How can people contest the awkwardness of old school seduction when there are movies called "How To Marry A Millionaire"?
There's a scene in a recent episode of Mad Men where one of the copywriters, Michael, sums up the firm's nascent ad campaign in curiously abstract terms: “The strategy is about some kind of love transaction,” he says. Michael is referring here to the gift of a car, but the line is tongue-in-cheek because Michael might as well have been referring to love and sex in general. Eros-as-transaction is a powerful trope in contemporary culture, especially on television. Yet “Sex on TV…is incredibly unsexy” , complains Ginia Bellafante, blogger for The New York Times. According to Bellafante, there's "plenty of sweaty-bodied, unexpurgated sex, but what’s striking about the current depiction is how much of it just isn’t sexy — how much of it is divorced from any real sense of eroticism or desire. The audience, at home in bed in need of diversion, is betrayed. What they get instead is sex that is transactional, utilitarian." Another woman wonders for The Atlantic, “Is Sex Still Sexy?”
There's something to that idea. But I wouldn't call contemporary TV sex unsexy, exactly. The spy sex on The Americans — what Bellafante calls "the trade of sex for information" — might not get a NYT author's rocks off, but calling these scenes universally unsexy is an obvious misstep that probably underscores the demand for pageviews more than Bellafante's real world hubris. A better word than Bellafante's “unsexy” would be “transactional."

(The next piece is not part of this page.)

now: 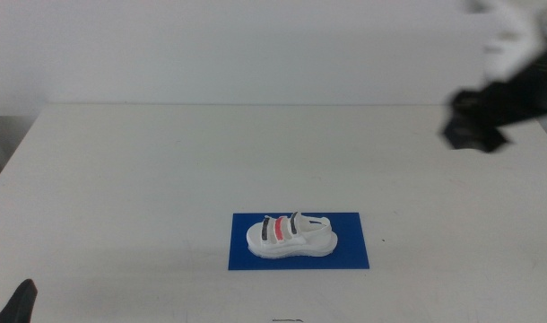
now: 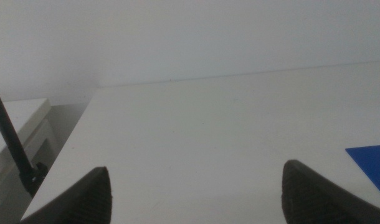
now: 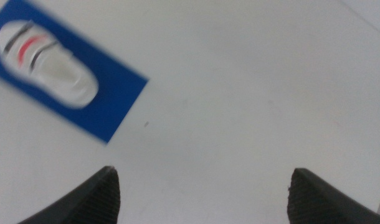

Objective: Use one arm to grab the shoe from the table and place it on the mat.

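Note:
The white shoe [image 1: 290,237] with black and red straps lies on its sole on the dark blue mat [image 1: 354,256] near the front middle of the white table [image 1: 166,170]. It also shows in the right wrist view [image 3: 47,62] on the mat [image 3: 112,93]. My right gripper [image 1: 475,130] is raised at the far right, well away from the shoe, blurred, jaws wide open and empty [image 3: 202,193]. My left gripper [image 1: 18,305] waits at the bottom left corner, jaws open and empty [image 2: 196,193]. A corner of the mat [image 2: 370,158] shows in the left wrist view.
A pale cabinet [image 2: 22,134] stands beside the table's left edge, with a thin black cable [image 2: 9,143] in front of it. A white wall [image 1: 256,45] rises behind the table.

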Robot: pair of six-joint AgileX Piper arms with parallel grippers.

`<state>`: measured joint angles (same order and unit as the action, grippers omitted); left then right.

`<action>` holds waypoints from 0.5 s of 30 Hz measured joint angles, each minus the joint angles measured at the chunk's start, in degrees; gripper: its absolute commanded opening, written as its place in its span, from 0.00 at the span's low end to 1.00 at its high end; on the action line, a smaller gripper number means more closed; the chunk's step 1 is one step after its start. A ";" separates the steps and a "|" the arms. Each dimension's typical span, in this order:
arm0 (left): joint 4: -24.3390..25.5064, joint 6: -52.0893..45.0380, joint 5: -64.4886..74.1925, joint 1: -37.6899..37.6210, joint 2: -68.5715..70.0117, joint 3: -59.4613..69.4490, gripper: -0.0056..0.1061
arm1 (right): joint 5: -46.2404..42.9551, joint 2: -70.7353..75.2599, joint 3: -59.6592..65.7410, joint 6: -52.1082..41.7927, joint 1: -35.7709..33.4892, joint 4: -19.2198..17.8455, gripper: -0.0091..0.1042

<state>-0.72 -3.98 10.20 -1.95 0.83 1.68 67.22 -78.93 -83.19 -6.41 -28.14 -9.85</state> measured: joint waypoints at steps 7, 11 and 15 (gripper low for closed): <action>0.00 0.00 0.00 0.00 0.00 0.00 0.89 | -22.22 22.07 24.32 9.64 9.24 0.67 0.69; 0.00 0.00 0.00 0.00 0.00 0.00 0.89 | -36.50 33.06 37.75 10.47 12.87 0.92 0.69; 0.00 0.00 0.00 0.00 0.00 0.00 0.89 | -48.51 42.46 50.75 10.66 14.30 1.08 0.69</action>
<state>-0.72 -3.98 10.20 -1.95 0.83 1.68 18.71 -36.47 -32.44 4.25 -13.84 -8.78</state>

The fact is that sex doesn't just happen: there are all sorts of pre- and post-sex transactions. PSAs will tell you to “use a new condom every time you have sex” (and don't double wrap). Planned Parenthood educates women that they can take pills – “one a day” – as birth control. Blogs will tell you to “read between the texts” to decode your bootycalls. And college halls everywhere remind students to get a formal yes before they fuck. These are all formulas. If penis, then condom. If “yes” then fuck. Negotiating birth control options can be awkward in life; why not let television reflect that? I feel badly for people who think sex on TV is too transactional, but not badly enough that I don't want to see the sausage getting made. Atlantic author Emily Smith muses, "If we want sex to be sexy again, perhaps we should speak less about it." But she's proposing a transhistorical fantasy of eroticism that never existed. See: any Marilyn Monroe movie ever. In Gentlemen Prefer Blondes, Monroe seduces a guy on a ship because she likes bling. How can people contest the awkwardness of old school seduction when there are movies called How To Marry A Millionaire?
But Bellafante and co are right that the portrayal of sex on television has changed. For one thing, there's more of it. The Kaiser Family Foundation found in their most recent study on the topic that “the total number of sexual scenes [in TV] has nearly doubled” since 1998. When journalists complain about the unsexiness of TV sex they might just be falling prey to the wider variety of sex we're now showing on the boob tube.
The changing nature of television is especially salient when we compare sex on television to the same in movies. Bellafante provides Fatal Attraction and 9 ½ Weeks as examples of “raw sex and untrammeled desire,” but she never points out that her examples of the heart/clit/penis snoozefests supposedly taking place on television — shows like “The Americans,” “House of Cards,” and “Homeland” – aren't playing on the same kind of screen as Fatal Attraction. Movies are a closed medium. If you portray sex as unsettling or transactional a few times over the course of 90 minutes, you'll probably fail to titillate most of your viewers and you'll never get the chance for erection-redemption. In the movies, the transactions take place off-screen. You buy a ticket, you buy popcorn, then you sit in a seat.
When you have to check screening times before watching the latest summer blockbuster, eroticism can happen on screen and feel comfortably different. In contrast, television is an open medium. A modest five season, 12 episode drama has 2,700 minutes to fill. If sex felt erotic to folks like Bellafante every time it happened over the course of those 2,700 minutes, sex scenes would either cease to stimulate or else TV programs would become priapism marathons. 'Boring' sex on TV helps make more conventionally erotic scenes stand out all the more. If cultural critics like Smith and Bellafante are really that bored by the sex they watch on television, maybe they should just skip to the season finales. There, for better or worse, conventional eroticism replete with meaning, refinery, and emotional release hasn't changed all that much.